Feature Articles: Apr 1, 2010 (Vol. 30, No. 7)

Hydroxyapatite for Biomolecule Purification

With Development Pathways Determined, HA Has Become a Mainstream Industrial Staple

(Page 1 of 2)

    Electron micrographs of ceramic hydroxyapatite, CHT™ type III, 40 micron, before and after loading with Japanese encephalitis virus
    Click To Enlarge +

    Electron micrographs of ceramic hydroxyapatite, CHT™ type III, 40 micron, before and after loading with Japanese encephalitis virus

    Just a decade ago, experimental work by Guerrier, Flayeux, and Boschetti demonstrated the ability of sodium chloride (NaCl) gradients on hydroxyapatite (HA) to remove aggregates from IgG preparations. This approach has since proven effective with the majority of IgG monoclonal antibodies and become the foundation of HA’s growing popularity.

    The “International Conference on Hydroxyapatite,” held late last year in Rottach-Egern, Germany, underlined HA’s emergence as a mature industrial technology, its expansion into new application areas, and its continuing fascination to investigators worldwide. Participants presented new findings on purification of therapeutic proteins, viral vaccines, characterization of biomolecule interactions with HA, and development of new HA materials.

    HA is a multimodal chromatography support. In contrast to ion exchangers, for example, which principally exploit biomolecule interactions with a single type of chemical surface, HA exploits two primary binding mechanisms: metal affinity interactions through HA calcium and cation exchange interactions through HA phosphate.

    Protein carboxyl residues bind by calcium affinity, amino residues bind by cation exchange. Calcium interactions can be eluted only by ions with high calcium affinity, like phosphate. Cation exchange interactions can be eluted with any salt.

    Steve Cramer, professor at Rensselaer Polytechnic Institute, presented results from high-throughput screening experiments and sophisticated modeling programs. Data from a broad panel of model proteins over a wide range of conditions emphasized that positively and negatively charged sites on a given protein are able to bind their complementary chemical surfaces on HA simultaneously.

    This cannot occur on ion exchangers  and accounts for the unique selectivity of HA. Dr. Cramer also said that, although HA calcium carries a positive charge, NMR studies indicate that anion exchange interactions do not contribute to retention on HA.

    Ruth Freitag, professor at the University of Bayreuth, Germany, is working to obtain a more refined understanding of how IgG and its fragments interact with the surface of HA. Experimental data and 3-D computer models revealed how a small region of a protein can dominate its overall interaction with the solid phase. Protein isoelectric point was not a useful predictor of retention behavior, she reported.

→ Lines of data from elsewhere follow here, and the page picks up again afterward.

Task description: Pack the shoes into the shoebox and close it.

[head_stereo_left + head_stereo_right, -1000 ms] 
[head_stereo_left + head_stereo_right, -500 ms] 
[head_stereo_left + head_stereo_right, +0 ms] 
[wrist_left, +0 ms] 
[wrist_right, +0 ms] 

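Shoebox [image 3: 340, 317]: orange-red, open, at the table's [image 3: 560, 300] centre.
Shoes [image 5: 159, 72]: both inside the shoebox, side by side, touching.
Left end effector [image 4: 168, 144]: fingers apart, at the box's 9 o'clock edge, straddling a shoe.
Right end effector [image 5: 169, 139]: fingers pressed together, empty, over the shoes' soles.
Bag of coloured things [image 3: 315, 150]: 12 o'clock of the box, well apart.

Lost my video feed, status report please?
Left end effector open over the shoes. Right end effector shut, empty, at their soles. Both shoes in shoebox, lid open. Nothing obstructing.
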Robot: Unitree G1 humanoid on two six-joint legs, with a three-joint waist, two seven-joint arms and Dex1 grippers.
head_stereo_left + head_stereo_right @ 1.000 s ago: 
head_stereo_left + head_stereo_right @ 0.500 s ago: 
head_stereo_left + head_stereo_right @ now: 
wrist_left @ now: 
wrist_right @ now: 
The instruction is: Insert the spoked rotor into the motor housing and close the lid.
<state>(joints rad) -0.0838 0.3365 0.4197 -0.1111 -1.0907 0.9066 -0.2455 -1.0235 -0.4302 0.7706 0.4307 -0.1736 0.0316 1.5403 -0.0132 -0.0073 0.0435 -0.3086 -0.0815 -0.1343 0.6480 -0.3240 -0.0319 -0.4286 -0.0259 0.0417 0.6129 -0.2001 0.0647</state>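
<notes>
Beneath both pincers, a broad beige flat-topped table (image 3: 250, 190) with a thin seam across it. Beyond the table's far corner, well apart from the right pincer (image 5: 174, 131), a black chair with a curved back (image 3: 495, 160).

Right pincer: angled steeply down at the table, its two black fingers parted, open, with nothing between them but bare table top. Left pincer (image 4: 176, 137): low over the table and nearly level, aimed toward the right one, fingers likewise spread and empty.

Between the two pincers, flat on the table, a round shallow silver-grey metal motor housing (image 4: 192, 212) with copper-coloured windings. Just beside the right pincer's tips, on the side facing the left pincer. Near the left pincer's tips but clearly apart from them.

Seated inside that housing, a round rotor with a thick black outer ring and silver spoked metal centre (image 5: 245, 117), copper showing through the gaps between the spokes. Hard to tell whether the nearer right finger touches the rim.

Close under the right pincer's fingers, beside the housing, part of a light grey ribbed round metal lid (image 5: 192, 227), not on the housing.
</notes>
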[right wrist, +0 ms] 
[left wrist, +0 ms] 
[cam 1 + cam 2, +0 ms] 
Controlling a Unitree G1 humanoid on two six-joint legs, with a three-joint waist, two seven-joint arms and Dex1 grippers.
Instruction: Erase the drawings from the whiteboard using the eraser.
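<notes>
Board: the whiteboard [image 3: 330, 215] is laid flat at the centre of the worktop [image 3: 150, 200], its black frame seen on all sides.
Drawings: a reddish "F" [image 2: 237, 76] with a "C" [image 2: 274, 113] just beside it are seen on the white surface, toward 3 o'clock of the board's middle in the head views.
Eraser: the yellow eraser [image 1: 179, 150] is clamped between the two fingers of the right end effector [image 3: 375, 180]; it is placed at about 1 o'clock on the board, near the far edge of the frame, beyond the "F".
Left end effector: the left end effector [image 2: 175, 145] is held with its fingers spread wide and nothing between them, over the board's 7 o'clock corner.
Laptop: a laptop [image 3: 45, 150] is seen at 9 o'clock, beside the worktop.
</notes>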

    Dr. Freitag also talked about HA’s well-known historical ability to achieve separations impossible for other methods and provided several new examples.

    Shuichi Yamamoto, professor at Yamaguchi University, addressed a different model system for characterizing HA interactions: DNA.

    Polynucleotide phosphates form NaCl-resistant coordination bonds with HA calcium but are electrostatically repelled from HA phosphate. NaCl increases retention by suppressing charge repulsion, allowing the DNA to bind with more HA calcium sites. HA easily separates single- and double-stranded DNA and discriminates among DNA molecules according to size.

    This is a substantial benefit over anion exchange chromatography, which supports virtually no discrimination regardless of DNA size or the number of strands. Previous work has shown that HA binds RNA less strongly than DNA. These results highlight the unique utility of HA for DNA plasmid purification.

    Alois Jungbauer, professor at the University of Natural Resources and Applied Life Sciences, presented confirmational data. The results illustrated a striking case of preferential orientation, with plasmid DNA binding by the terminus of a roughly linear section and extending out from the HA surface like the bristles of a brush.

    Giorgio Carta, professor at the University of Virginia, addressed another aspect of HA surface chemistry. Like all chromatography media possessing a cation exchange functionality, pH descends on HA columns when NaCl is introduced. This results from displacement of hydronium ions from the media surface by sodium ions due to their higher affinity for the cation exchange groups. With HA, the phenomenon also involves the calcium-phosphate equilibrium of HA itself, which has important ramifications for column lifetime.